Now I do the same thing with model 2, which is the more correct model and compare the interval width of the confidence interval for the prediction. Do I get a tighter confidence interval for my prediction? I tried it in R for a simple simulated data set and the answer was yes. In this example I varied the value of $\tilde{x}_1$ and fixed the values of the other covariates.

library(survival)
set.seed(13)
n <- 200

x1 <- rnorm(n)
x2 <- rbinom(n, 1, 0.5)
x3 <- rnorm(n)
x4 <- rbinom(n, 1, 0.5)
b0 <- 2
b1 <- 1.2
b2 <- 1.8
b3 <- -2.2
b4 <- 0.8
mu <- b0+b1*x1+b2*x2+b3*x3+b4*x4
eps <- rnorm(n,0,1.5)
y <- mu+eps

fit2 <- lm(y~x1+x2)
summary(fit2)
fit4 <- lm(y~x1+x2+x3+x4)
summary(fit4)

newdata <- data.frame(x1=seq(-2,2,0.1), x2=1, x3=0.5, x4=1)

pred2 <- predict(fit2, newdata, se.fit=TRUE,interval="confidence")
pred4 <- predict(fit4, newdata, se.fit=TRUE,interval="confidence")

plot(newdata$x1, pred2$fit[,3]-pred2$fit[,2],type="l", ylim=c(0,2), lwd=2, main="Interval     width (upper-lower bound)", ylab="Interval Width", xlab="x1")
lines(newdata$x1, pred4$fit[,3]-pred4$fit[,2], lty=2, lwd=2)
legend(-2,0.6, lty=c(1,2), lwd=2, legend=c("2 covariates", "4 covariates"))

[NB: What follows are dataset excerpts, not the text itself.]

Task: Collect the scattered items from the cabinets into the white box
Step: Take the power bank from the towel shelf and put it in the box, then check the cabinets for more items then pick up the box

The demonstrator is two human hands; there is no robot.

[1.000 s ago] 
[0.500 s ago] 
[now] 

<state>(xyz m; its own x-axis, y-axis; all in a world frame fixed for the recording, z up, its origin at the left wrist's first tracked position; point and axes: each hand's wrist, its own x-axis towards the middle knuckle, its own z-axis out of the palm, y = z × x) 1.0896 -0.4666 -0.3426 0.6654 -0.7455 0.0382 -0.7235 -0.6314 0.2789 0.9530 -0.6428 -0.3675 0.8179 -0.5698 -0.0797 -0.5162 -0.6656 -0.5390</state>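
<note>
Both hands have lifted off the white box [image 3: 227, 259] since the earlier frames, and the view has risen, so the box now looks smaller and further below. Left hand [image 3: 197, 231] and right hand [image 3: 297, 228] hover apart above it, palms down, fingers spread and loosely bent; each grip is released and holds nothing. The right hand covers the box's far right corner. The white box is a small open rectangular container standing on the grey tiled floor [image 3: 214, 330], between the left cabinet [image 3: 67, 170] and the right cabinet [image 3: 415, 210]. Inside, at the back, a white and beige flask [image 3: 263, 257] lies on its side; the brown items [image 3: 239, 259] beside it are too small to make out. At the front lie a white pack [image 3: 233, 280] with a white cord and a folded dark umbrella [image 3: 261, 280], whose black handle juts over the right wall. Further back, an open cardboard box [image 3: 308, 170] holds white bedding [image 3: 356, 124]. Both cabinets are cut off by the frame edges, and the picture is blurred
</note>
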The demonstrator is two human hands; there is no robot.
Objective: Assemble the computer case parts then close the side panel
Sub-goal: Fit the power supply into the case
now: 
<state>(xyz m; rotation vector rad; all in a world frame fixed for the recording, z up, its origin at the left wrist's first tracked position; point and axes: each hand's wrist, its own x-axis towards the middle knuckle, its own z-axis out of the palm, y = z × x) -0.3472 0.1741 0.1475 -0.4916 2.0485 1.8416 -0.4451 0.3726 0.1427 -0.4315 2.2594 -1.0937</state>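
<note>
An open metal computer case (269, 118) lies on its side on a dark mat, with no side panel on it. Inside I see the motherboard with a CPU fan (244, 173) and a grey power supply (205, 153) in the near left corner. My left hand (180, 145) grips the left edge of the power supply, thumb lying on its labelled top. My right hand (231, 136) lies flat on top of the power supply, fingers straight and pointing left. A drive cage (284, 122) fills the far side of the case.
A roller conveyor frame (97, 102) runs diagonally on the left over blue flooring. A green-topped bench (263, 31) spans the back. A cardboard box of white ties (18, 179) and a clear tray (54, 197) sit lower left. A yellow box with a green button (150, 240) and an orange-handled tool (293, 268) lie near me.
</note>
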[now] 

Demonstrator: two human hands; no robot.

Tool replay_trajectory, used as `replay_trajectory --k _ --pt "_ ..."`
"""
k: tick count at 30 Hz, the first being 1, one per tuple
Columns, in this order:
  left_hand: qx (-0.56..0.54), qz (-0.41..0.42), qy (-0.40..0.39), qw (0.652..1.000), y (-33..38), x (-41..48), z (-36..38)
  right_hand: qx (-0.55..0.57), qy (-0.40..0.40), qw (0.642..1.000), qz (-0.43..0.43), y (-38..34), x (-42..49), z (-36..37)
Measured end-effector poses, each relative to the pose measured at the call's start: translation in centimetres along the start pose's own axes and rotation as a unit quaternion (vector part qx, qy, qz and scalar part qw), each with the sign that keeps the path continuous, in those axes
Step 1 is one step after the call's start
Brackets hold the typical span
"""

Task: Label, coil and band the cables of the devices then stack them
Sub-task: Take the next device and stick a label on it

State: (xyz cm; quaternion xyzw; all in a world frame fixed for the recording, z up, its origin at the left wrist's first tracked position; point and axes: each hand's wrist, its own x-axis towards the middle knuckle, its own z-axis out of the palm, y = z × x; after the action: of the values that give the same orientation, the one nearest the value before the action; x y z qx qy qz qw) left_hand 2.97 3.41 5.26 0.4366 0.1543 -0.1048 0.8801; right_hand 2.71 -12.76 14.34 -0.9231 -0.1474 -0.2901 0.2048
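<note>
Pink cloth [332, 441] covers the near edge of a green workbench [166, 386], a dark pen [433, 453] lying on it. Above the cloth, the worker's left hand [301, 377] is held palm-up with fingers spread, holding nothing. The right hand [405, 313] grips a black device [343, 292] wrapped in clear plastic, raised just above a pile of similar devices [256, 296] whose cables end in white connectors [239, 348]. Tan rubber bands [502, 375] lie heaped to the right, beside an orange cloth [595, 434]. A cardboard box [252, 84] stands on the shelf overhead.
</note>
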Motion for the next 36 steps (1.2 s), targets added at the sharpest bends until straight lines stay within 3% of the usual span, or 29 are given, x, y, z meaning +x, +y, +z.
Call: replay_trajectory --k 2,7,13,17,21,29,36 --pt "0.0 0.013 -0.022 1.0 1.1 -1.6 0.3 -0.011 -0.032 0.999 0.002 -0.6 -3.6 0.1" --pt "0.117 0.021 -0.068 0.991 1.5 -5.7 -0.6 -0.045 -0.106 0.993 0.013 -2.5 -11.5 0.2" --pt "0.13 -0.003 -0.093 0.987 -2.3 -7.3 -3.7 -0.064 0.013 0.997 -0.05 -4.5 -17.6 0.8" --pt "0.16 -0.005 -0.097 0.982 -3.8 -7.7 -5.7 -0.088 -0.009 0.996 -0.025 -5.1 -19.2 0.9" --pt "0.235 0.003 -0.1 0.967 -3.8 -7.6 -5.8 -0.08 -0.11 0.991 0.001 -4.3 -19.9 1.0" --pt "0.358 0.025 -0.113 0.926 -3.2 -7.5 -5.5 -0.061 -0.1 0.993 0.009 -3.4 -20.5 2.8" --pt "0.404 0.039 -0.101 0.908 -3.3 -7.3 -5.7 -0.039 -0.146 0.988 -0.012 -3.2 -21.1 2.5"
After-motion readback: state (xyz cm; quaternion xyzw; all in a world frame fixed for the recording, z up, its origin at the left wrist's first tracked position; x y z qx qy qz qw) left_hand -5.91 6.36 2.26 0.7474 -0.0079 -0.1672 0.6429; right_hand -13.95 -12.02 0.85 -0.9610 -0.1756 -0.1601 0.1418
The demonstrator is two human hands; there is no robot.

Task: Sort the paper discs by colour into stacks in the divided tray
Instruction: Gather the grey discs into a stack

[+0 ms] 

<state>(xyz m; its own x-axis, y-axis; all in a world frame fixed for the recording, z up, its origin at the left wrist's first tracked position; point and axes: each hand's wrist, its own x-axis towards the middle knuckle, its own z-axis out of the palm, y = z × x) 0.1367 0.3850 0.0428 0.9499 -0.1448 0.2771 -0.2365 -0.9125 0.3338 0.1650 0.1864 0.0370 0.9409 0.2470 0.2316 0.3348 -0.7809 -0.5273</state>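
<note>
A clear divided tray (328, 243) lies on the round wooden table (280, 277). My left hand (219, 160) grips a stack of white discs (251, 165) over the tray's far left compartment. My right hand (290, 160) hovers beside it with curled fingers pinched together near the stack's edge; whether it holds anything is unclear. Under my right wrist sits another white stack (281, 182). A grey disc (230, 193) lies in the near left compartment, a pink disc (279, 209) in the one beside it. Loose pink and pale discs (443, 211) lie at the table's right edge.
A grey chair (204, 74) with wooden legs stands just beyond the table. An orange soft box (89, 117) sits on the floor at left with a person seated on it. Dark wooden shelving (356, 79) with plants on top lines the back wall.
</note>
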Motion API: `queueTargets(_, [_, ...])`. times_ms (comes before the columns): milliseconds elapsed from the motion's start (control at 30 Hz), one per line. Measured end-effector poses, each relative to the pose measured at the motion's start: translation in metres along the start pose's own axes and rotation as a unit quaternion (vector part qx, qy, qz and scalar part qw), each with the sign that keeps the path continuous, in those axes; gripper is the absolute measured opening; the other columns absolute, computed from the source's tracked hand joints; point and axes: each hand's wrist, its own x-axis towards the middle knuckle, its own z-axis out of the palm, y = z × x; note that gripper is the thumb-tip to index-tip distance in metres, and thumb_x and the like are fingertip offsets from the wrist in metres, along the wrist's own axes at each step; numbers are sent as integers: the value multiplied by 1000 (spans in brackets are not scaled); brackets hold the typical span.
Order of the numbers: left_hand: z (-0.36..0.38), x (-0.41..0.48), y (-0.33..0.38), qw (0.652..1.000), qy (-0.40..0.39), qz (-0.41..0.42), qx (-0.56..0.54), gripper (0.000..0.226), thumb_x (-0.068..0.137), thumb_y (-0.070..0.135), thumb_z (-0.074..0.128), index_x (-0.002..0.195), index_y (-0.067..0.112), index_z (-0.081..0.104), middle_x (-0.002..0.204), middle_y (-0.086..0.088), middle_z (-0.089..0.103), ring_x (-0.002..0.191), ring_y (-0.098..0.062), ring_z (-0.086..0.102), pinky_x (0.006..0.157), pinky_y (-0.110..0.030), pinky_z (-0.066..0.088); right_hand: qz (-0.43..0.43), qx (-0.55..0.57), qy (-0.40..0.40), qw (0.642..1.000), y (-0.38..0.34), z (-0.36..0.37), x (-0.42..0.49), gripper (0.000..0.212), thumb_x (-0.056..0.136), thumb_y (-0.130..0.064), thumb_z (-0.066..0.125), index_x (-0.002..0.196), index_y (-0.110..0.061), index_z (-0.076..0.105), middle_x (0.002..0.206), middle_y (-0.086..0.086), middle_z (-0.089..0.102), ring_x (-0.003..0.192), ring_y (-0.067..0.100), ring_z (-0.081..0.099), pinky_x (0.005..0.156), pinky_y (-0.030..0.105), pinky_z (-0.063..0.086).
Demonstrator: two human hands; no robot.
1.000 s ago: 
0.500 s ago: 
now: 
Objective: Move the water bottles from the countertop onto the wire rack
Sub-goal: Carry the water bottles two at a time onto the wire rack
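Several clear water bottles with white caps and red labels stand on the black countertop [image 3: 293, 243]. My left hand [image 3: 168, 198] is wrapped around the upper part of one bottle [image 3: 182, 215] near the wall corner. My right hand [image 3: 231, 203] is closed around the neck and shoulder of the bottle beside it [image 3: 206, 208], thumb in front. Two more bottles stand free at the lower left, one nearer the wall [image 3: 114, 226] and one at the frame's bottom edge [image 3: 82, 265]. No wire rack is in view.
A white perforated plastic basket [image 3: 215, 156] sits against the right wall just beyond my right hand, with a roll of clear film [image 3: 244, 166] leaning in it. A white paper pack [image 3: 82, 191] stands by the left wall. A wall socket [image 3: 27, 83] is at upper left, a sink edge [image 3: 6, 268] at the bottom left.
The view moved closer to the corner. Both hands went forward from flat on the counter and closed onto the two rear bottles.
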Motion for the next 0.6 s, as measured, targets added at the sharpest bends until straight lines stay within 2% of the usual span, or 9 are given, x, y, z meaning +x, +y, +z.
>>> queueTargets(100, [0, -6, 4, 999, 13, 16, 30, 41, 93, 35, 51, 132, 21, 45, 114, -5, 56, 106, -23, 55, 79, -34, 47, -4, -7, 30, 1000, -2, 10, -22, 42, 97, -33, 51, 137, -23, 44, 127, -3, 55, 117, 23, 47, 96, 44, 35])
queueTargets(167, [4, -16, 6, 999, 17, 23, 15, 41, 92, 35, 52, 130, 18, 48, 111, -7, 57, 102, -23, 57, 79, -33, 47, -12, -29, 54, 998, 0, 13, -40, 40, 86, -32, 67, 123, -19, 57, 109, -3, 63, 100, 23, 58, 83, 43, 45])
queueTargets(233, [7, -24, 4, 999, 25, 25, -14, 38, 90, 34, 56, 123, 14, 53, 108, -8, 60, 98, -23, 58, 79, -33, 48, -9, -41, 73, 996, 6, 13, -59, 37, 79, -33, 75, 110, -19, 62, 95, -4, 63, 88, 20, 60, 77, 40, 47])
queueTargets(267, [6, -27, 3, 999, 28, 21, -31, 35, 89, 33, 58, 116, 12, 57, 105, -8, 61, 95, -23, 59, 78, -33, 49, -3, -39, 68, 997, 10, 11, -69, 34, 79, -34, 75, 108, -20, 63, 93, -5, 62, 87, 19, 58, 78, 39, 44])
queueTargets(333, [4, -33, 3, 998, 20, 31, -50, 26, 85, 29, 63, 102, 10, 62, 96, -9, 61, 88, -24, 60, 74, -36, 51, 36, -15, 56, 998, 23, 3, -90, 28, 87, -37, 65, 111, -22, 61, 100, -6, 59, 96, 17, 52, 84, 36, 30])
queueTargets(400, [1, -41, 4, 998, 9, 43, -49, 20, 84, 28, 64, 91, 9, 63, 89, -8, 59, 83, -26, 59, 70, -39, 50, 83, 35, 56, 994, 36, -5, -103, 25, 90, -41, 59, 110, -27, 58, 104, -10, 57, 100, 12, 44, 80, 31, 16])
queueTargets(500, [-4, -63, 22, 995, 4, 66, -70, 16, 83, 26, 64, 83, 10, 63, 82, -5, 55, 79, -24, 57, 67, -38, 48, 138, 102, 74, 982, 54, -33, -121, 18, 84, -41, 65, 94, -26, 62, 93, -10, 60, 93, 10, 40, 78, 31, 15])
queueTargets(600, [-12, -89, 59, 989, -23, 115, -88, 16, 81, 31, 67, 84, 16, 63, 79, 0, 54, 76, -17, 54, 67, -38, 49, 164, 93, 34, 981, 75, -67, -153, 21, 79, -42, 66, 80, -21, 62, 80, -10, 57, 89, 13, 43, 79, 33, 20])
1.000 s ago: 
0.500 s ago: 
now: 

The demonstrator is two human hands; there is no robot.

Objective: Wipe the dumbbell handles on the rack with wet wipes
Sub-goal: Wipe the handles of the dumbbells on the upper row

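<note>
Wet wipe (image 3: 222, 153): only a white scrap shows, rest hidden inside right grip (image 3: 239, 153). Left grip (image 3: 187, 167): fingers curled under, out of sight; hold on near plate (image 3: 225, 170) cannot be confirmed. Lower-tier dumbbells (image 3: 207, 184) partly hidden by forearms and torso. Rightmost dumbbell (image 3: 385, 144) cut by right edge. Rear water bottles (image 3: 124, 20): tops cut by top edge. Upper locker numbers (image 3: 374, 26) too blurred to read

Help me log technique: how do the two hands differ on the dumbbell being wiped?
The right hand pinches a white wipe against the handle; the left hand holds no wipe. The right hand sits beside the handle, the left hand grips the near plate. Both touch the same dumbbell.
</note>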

enter image description here

My question: Is this always the case?

Or more general:

  1. If the variables have an effect on my model, do I ALWAYS get a tighter confidence interval if I include more variables in my model?
  2. On the other hand, if the variables do not have an effect, do I get wider confidence intervals for the prediction?
  3. How about the standard errors of the parameter estiamtes?
  4. Is this also true when confounding is present?
  5. How about other regression models such as logistic regression or mixed models?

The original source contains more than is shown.